Page 1 of 1

Data Structure for Module Storage

Posted: Sun Aug 25, 2013 3:15 pm
by singerng
I'm identifying modules like this:

<type> <class> <subclass> <bus> <vendorID> <deviceID>

The reason for this format is that when a bus driver, such as PCI or USB, finds a new device, it needs to look up this device driver in my OS's "module registry" based on it's vendor ID and device ID.

I need to find an efficient way to store the loaded modules in memory. When a new volume is connected to the VFS, the VFS has to search through the list of FS drivers that have been loaded. The same thing is done when a file is executed, the kernel has to figure out what executable format to use. I need to be able to find lists of modules that have a specific type, class, subclass, bus, vendorID, or deviceID. What do you think is the fastest data structure I can use for this purpose? What is the most memory efficient? It seems very slow to have a list of modules and search through them.

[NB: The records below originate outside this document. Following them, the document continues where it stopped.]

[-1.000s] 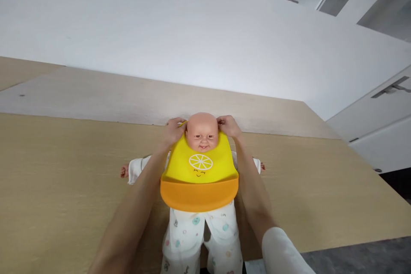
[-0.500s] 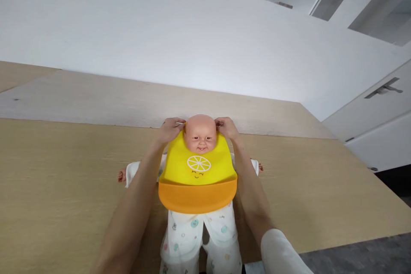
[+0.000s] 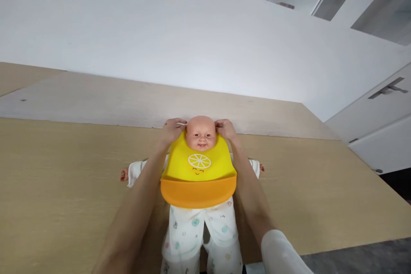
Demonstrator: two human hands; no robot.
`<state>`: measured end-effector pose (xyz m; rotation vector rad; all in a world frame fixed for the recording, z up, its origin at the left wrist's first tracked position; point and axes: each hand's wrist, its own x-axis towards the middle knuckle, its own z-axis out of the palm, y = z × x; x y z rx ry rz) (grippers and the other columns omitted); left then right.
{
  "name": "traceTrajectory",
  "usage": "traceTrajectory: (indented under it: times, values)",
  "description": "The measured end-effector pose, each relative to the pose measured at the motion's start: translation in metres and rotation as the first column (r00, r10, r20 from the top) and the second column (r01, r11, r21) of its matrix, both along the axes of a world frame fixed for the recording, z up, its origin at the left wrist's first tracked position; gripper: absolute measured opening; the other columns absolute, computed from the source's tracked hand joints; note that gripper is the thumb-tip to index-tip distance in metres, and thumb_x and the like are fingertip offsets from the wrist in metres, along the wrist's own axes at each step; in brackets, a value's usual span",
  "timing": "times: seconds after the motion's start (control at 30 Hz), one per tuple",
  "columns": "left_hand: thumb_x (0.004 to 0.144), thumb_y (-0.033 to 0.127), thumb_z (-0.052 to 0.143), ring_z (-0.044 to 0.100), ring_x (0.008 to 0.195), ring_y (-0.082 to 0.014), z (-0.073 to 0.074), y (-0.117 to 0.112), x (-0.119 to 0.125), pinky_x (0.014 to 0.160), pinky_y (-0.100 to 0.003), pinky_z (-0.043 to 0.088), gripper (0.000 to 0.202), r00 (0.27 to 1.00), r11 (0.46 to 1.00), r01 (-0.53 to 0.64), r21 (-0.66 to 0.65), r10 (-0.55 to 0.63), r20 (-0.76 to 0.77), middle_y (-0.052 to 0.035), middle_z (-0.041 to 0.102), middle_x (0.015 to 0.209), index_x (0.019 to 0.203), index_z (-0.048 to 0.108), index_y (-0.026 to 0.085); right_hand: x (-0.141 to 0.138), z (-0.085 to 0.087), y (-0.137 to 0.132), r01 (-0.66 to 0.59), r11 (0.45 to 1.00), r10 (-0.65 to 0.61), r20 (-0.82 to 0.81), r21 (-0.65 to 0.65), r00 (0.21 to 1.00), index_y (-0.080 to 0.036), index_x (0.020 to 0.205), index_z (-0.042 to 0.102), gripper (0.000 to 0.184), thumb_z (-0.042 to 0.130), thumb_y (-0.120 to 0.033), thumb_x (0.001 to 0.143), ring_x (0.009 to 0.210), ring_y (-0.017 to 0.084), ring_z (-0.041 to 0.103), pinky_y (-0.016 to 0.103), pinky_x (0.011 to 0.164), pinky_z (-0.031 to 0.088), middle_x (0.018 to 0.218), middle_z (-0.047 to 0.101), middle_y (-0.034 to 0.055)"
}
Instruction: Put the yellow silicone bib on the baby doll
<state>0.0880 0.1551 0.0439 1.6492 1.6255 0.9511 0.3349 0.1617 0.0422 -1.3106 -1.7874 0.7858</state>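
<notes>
A baby doll (image 3: 201, 133) lies on its back in white printed clothes, arms spread to both sides. Over its chest lies a yellow bib (image 3: 199, 167) with a lemon-slice face and an orange pocket along the bottom. My left hand (image 3: 173, 129) is beside the doll's head on the left, its fingers closed at the bib's neck strap. On the other side of the head, my right hand (image 3: 225, 129) pinches at the opposite strap. The fingertips and strap ends are partly hidden behind the doll's head.
The doll rests on a light wooden tabletop (image 3: 64, 188). A white wall (image 3: 154, 38) rises behind the table. A door handle (image 3: 388, 89) shows at the right, above the grey floor (image 3: 359, 257).
The bib has shifted slightly up toward the doll's head, its orange pocket now a little higher. Both hands stay beside the head with nearly the same hold.
</notes>
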Motion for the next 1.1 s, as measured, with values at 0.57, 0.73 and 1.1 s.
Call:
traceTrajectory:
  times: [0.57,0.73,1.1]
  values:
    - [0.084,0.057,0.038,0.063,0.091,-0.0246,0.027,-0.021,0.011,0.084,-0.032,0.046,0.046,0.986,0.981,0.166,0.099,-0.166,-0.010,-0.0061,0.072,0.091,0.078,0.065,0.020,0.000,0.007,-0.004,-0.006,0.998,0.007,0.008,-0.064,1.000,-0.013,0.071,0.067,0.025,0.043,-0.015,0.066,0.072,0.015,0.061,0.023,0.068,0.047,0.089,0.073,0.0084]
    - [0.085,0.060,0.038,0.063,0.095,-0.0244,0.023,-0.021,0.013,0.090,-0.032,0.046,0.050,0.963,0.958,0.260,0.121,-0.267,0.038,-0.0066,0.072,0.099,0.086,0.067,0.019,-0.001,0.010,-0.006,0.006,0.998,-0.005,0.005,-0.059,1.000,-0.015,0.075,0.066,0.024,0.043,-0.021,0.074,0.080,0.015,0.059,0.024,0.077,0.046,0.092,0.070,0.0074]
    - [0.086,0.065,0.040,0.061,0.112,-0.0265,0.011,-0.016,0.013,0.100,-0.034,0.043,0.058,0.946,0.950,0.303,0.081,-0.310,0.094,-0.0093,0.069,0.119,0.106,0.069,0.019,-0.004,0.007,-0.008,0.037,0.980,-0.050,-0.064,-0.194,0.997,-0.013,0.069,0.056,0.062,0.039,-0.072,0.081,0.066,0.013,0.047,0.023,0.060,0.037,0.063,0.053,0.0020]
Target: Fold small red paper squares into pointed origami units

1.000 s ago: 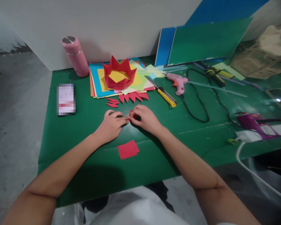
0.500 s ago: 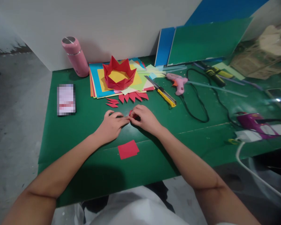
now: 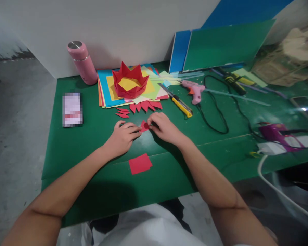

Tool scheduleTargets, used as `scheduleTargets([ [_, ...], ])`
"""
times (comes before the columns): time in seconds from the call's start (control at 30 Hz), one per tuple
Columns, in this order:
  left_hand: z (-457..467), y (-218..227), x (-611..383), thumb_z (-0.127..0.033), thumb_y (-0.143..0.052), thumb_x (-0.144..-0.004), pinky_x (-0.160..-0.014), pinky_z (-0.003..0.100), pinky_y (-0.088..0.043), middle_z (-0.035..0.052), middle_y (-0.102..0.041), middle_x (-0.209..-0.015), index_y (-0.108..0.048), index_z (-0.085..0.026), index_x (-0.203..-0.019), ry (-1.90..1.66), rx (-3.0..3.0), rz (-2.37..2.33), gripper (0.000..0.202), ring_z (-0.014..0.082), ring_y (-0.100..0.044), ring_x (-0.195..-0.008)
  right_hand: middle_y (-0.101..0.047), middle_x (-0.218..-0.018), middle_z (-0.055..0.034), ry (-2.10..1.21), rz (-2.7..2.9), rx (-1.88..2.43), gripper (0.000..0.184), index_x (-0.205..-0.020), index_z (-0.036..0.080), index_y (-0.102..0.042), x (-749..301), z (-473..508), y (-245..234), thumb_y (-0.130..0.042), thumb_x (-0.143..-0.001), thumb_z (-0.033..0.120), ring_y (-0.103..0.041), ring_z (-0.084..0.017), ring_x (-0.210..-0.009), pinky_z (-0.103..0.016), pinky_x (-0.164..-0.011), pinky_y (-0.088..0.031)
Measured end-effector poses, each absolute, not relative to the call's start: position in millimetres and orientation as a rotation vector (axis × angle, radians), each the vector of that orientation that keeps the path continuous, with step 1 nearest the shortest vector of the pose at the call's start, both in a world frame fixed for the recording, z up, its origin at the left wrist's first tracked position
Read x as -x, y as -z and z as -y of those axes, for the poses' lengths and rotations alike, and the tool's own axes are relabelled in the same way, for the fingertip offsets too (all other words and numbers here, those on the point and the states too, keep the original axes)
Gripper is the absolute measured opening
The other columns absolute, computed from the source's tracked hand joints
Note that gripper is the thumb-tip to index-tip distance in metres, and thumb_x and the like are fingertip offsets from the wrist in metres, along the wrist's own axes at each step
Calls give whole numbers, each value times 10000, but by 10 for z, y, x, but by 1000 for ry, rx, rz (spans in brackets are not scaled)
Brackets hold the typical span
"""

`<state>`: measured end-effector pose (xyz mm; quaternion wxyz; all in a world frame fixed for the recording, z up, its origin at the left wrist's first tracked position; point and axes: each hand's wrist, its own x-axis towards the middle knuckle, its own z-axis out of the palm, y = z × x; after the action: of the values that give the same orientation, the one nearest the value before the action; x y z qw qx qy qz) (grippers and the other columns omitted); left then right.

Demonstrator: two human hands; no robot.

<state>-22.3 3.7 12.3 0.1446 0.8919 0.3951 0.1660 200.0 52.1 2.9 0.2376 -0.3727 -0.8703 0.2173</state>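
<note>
A small piece of red paper (image 3: 144, 126) lies at the middle of the green table between my hands. My left hand (image 3: 123, 136) rests on the tabletop, its fingers closed together and holding the paper's left edge. With thumb and fingers pinched, my right hand (image 3: 163, 128) grips the right side of the same piece. Fingers cover parts of both edges. Closer to me lie flat red paper sheets (image 3: 140, 164), slightly offset. Beyond my hands are several pointed red folded pieces (image 3: 146, 106) and a few smaller ones (image 3: 122, 113). A red paper crown shape (image 3: 130, 91) stands on coloured paper.
Coloured paper sheets (image 3: 102, 92) are stacked at the back, beside a pink bottle (image 3: 83, 65). A yellow utility knife (image 3: 181, 106) and a pink glue gun (image 3: 195, 90) with a looping cord lie to the right. A blurred-out phone-like item (image 3: 72, 109) is at left, a purple power strip (image 3: 274, 135) far right.
My right hand has shifted slightly right and away from my left. More of the small red paper now shows between them. My left hand stays almost in place.
</note>
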Motion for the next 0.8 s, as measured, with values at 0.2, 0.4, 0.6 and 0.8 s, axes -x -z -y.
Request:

It also seems memory inefficient to have dynamic lists or linked lists preallocated for every level of the hierarchy (as in having arrays of lists of pointers to all modules of each type, class, subclass, etc.)

Re: Data Structure for Module Storage

Posted: Sun Aug 25, 2013 3:19 pm
by dozniak
I heard variations of trees produce close to optimal O(log n) search times.
Hash map, radix tree, Patricia trie, rbtree... you name it.

Re: Data Structure for Module Storage

Posted: Sun Aug 25, 2013 10:47 pm
by Nessphoro
Skip list.

Re: Data Structure for Module Storage

Posted: Sun Aug 25, 2013 10:52 pm
by bluemoon
For some specific usage modules that require frequent scanning, I would suggest extract/rebuild a sub-tree or sub-list, which only include interested modules, from the master tree upon changes.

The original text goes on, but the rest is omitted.